- **WHAT YOU WILL DO**
Transcribe the entries below exactly as they appear.

- **MATERIAL PROVIDED**
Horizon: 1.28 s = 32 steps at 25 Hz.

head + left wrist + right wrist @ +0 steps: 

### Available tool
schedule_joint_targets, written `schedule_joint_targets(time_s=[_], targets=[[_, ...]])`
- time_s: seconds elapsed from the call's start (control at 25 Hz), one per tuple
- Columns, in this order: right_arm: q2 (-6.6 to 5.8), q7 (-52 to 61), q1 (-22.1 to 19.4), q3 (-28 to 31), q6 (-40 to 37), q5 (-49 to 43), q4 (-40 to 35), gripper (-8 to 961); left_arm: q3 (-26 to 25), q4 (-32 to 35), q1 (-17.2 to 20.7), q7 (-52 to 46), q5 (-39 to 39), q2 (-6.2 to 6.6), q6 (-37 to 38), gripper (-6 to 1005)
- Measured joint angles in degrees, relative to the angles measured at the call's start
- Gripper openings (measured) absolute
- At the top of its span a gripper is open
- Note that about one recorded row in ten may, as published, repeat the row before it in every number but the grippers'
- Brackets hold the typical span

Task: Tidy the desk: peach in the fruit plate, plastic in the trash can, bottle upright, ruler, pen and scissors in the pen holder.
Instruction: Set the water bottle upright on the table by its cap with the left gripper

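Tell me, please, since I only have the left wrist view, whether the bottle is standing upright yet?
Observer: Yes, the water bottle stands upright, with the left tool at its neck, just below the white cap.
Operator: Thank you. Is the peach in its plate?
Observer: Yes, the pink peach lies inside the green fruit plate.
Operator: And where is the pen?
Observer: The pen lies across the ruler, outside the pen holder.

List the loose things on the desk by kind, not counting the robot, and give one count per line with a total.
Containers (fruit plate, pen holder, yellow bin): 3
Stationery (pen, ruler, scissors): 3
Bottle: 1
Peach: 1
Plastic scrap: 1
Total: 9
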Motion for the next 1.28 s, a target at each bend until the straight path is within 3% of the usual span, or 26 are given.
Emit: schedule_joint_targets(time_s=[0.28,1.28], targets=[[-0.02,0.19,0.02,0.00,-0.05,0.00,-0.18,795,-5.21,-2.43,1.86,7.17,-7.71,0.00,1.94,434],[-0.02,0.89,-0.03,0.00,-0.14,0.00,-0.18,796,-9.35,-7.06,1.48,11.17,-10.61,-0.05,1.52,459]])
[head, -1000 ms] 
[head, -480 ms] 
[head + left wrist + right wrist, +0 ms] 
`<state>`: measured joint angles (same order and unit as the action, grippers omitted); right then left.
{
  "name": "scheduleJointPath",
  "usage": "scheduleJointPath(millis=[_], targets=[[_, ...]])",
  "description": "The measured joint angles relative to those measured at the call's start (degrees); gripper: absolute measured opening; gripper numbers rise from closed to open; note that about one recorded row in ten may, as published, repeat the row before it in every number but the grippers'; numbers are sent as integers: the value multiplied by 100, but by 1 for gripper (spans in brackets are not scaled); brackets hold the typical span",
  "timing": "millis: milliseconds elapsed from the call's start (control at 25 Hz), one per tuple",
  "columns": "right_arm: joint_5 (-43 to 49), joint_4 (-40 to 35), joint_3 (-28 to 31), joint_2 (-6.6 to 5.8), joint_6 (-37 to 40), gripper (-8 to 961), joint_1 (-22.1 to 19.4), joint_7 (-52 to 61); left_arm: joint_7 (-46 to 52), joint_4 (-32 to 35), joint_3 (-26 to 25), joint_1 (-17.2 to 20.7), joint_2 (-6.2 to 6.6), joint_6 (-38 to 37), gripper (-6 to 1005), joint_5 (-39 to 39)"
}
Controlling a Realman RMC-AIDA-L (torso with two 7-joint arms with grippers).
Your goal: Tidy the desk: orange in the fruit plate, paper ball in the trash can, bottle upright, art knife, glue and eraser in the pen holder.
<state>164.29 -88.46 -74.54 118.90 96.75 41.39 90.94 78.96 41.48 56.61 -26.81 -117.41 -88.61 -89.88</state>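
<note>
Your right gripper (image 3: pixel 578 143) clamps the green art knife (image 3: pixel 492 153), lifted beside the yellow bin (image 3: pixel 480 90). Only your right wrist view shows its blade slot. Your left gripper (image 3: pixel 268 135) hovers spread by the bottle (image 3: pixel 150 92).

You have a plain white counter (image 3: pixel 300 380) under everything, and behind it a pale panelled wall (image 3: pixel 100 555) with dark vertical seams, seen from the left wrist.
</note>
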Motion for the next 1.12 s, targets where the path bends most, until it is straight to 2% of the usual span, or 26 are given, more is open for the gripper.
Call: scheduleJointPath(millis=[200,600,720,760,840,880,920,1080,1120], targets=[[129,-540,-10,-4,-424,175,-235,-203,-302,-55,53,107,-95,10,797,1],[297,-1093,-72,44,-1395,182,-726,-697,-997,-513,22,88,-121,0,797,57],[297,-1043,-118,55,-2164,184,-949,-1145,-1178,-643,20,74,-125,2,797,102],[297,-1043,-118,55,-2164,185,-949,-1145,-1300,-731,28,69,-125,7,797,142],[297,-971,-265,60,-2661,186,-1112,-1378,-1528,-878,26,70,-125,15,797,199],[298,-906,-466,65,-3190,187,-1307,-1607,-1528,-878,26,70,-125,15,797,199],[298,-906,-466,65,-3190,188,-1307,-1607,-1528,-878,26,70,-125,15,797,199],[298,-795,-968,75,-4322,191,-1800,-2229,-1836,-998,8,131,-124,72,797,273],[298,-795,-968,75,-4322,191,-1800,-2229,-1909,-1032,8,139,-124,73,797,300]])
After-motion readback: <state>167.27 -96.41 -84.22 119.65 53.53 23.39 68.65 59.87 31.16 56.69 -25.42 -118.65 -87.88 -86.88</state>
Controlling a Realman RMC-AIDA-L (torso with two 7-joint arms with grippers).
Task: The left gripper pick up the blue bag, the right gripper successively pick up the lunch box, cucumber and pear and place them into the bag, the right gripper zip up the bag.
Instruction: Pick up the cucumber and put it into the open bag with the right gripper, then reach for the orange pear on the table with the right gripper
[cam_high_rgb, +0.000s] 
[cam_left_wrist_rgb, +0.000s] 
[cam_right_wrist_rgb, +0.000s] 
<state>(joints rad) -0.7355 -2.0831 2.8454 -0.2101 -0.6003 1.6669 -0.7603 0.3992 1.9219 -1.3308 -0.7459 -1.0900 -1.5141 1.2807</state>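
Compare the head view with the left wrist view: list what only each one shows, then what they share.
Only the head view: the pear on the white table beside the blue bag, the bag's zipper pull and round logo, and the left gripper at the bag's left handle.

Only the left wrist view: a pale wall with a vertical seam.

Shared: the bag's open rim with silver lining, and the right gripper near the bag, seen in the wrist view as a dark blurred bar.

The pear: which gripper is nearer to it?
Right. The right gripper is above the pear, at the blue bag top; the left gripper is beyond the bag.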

- **TASK OUTPUT**
Horizon: 1.28 s = 32 steps at 25 Hz.

head + left wrist + right wrist @ +0 steps: 

### Available tool
schedule_joint_targets, written `schedule_joint_targets(time_s=[_], targets=[[_, ...]])`
- time_s: seconds elapsed from the call's start (control at 25 Hz), one per tuple
- Columns, in this order: right_arm: q2 (-6.6 to 5.8), q7 (-52 to 61), q1 (-22.1 to 19.4), q3 (-28 to 31), q6 (-40 to 37), q5 (-49 to 43), q4 (-40 to 35), gripper (-8 to 961); left_arm: q3 (-26 to 25), q4 (-32 to 35), q1 (-17.2 to 20.7), q7 (-52 to 46), q5 (-39 to 39), q2 (-6.2 to 6.6), q6 (-37 to 38), gripper (-6 to 1005)
- Measured joint angles in degrees, relative to the angles measured at the call's start
- Gripper openings (measured) absolute
- At the top of its span a gripper is open
- Note that about one recorded row in ten may, as published, repeat the row before it in every number but the grippers'
- Brackets hold the typical span

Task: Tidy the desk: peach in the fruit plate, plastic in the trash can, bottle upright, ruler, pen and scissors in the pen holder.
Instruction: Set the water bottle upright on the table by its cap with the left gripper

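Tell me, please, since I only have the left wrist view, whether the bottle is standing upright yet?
Observer: Yes, the water bottle stands upright, with the left tool at its neck, just below the white cap.
Operator: Thank you. Is the peach in its plate?
Observer: Yes, the pink peach lies inside the green fruit plate.
Operator: And where is the pen?
Observer: The pen lies across the ruler, outside the pen holder.

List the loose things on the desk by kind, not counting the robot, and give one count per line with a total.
Containers (fruit plate, pen holder, yellow bin): 3
Stationery (pen, ruler, scissors): 3
Bottle: 1
Peach: 1
Plastic scrap: 1
Total: 9
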Motion for the next 1.28 s, a target at each bend until the straight path is within 3% of the usual span, or 26 are given.
Emit: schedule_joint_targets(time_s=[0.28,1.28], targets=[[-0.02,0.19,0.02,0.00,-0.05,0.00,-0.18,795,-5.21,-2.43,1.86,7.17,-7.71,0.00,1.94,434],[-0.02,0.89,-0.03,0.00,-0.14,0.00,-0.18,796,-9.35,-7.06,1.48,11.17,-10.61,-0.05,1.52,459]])
[head, -1000 ms] 
[head, -480 ms] 
[head + left wrist + right wrist, +0 ms] 
`<state>`: measured joint angles (same order and unit as the action, grippers omitted); right then left.
{
  "name": "scheduleJointPath",
  "usage": "scheduleJointPath(millis=[_], targets=[[_, ...]])",
  "description": "The measured joint angles relative to those measured at the call's start (degrees); gripper: absolute measured opening; gripper numbers rise from closed to open; note that about one recorded row in ten may, as published, repeat the row before it in every number but the grippers'; numbers are sent as integers: the value multiplied by 100, but by 1 for gripper (spans in brackets are not scaled); brackets hold the typical span",
  "timing": "millis: milliseconds elapsed from the call's start (control at 25 Hz), one per tuple",
  "columns": "right_arm: joint_5 (-43 to 49), joint_4 (-40 to 35), joint_3 (-28 to 31), joint_2 (-6.6 to 5.8), joint_6 (-37 to 40), gripper (-8 to 961), joint_1 (-22.1 to 19.4), joint_7 (-52 to 61); left_arm: joint_7 (-46 to 52), joint_4 (-32 to 35), joint_3 (-26 to 25), joint_1 (-17.2 to 20.7), joint_2 (-6.2 to 6.6), joint_6 (-38 to 37), gripper (-6 to 1005), joint_5 (-39 to 39)"
}
Controlling a Realman RMC-AIDA-L (torso with two 7-joint arms with grippers).
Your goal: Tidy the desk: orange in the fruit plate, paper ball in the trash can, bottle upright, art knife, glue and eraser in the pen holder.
<state>164.29 -88.46 -74.54 118.90 96.75 41.39 90.94 78.96 41.48 56.61 -26.81 -117.41 -88.61 -89.88</state>
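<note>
Your right gripper (image 3: pixel 578 143) clamps the green art knife (image 3: pixel 492 153), lifted beside the yellow bin (image 3: pixel 480 90). Only your right wrist view shows its blade slot. Your left gripper (image 3: pixel 268 135) hovers spread by the bottle (image 3: pixel 150 92).

You have a plain white counter (image 3: pixel 300 380) under everything, and behind it a pale panelled wall (image 3: pixel 100 555) with dark vertical seams, seen from the left wrist.
</note>
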Motion for the next 1.12 s, targets where the path bends most, until it is straight to 2% of the usual span, or 26 are given, more is open for the gripper.
Call: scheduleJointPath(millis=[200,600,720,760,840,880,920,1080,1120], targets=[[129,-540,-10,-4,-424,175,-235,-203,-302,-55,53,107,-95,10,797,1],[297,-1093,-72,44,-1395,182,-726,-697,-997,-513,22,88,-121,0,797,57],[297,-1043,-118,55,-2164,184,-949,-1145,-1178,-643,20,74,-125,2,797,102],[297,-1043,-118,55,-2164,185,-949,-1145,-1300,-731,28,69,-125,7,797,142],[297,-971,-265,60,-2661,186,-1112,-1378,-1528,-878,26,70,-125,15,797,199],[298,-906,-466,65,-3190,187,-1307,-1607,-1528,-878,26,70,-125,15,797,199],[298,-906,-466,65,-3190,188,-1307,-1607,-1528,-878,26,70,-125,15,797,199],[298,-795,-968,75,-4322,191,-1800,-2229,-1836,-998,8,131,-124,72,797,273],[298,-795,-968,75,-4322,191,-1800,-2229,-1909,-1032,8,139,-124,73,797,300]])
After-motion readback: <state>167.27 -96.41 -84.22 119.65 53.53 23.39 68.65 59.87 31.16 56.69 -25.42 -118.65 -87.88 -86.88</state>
Controlling a Realman RMC-AIDA-L (torso with two 7-joint arms with grippers).
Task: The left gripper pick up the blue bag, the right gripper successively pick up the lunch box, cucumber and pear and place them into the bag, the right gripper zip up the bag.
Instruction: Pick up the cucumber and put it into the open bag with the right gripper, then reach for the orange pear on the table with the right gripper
[cam_high_rgb, +0.000s] 
[cam_left_wrist_rgb, +0.000s] 
[cam_right_wrist_rgb, +0.000s] 
<state>(joints rad) -0.7355 -2.0831 2.8454 -0.2101 -0.6003 1.6669 -0.7603 0.3992 1.9219 -1.3308 -0.7459 -1.0900 -1.5141 1.2807</state>
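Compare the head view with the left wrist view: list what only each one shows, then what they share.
Only the head view: the pear on the white table beside the blue bag, the bag's zipper pull and round logo, and the left gripper at the bag's left handle.

Only the left wrist view: a pale wall with a vertical seam.

Shared: the bag's open rim with silver lining, and the right gripper near the bag, seen in the wrist view as a dark blurred bar.

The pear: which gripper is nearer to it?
Right. The right gripper is above the pear, at the blue bag top; the left gripper is beyond the bag.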

This output requires nothing further.